We all know that Lord Shiva had three sons: Kartikeya, Ganesha and Ayyappa, but very few know that he fathered three daughters too. Their names are Ashok Sundari, Jyoti and Manasa (also called Vasuki). Although, they are not as famous as their brothers, Shiva’s three daughters are worshipped in different parts of India even today.
Many religious scriptures, stories, including the most authentic ‘Shiva Purana’ has mentioned about them. For reference, readers can look up Rudra Samhita: Section II – Sati Khanda of Shiva Purana.
Her birth is recorded in detail in the religious scripture, ‘Padma Purana’. The story of Ashok Sundari comes from the ‘Vrat-Kathas’ of Gujarat and neighboring areas. Accordingly, she was created by Goddess Parvati, who wished to reduce her loneliness. She was called Ashok as she let Parvati get rid of her ‘shok’ or sorrow and Sundari because she was beautiful.
A tale goes that she hid behind a sack of salt in fear when Ganesha was beheaded by Lord Shiva. She is associated with salt, an ingredient without which life is unsavory. She is mainly worshipped in Gujarat.

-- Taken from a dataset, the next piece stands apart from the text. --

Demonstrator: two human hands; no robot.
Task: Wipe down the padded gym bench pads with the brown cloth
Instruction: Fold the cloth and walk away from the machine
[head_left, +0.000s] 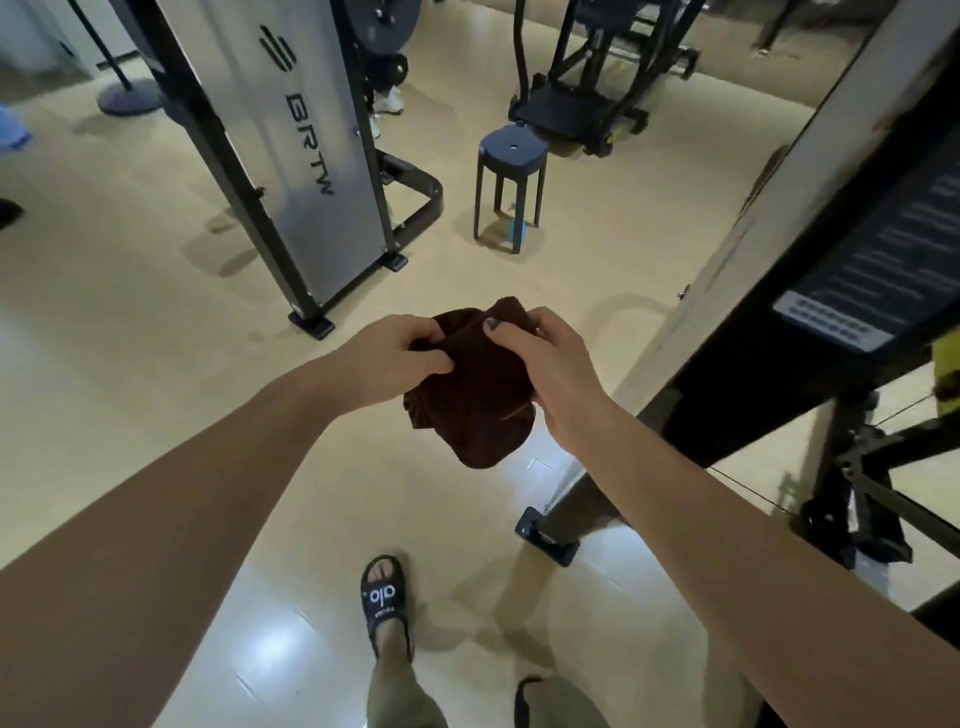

Goddess Jyoti is also known as the Hindu goddess of light. She has two different stories of her birth. In the first, she emerges from Lord Shiva’s halo and is a physical manifestation of his grace. In the second, she is born from a spark from Goddess Parvati’s forehead.
She is worshipped in many temples in Tamil Nadu. In some parts of India, she is worshipped as goddess Rayaki, who is associated with the Vedic Raka. In North India, she is known as the goddess Jwalaimukhi.
In Bengali folk tales, Manasa, is sister of Vasuki, the king of snakes. She was born when Shiva’s semen touched a statue carved by Kadru, the mother of snakes. Thus, she was Shiva’s daughter, but not Parvati’s child.
Her myths emphasize her bad temper and unhappiness due to rejection by her father, husband, and step-mother, Parvati.
She is generally worshipped without an image in the form of a branch of a tree, an earthen pot or snake. The cult of Manasa is most widespread in Bengal. The goddess is widely worshipped in the rainy season, when the snakes are most active. She is believed to cure snake bites, and infectious diseases like chickenpox.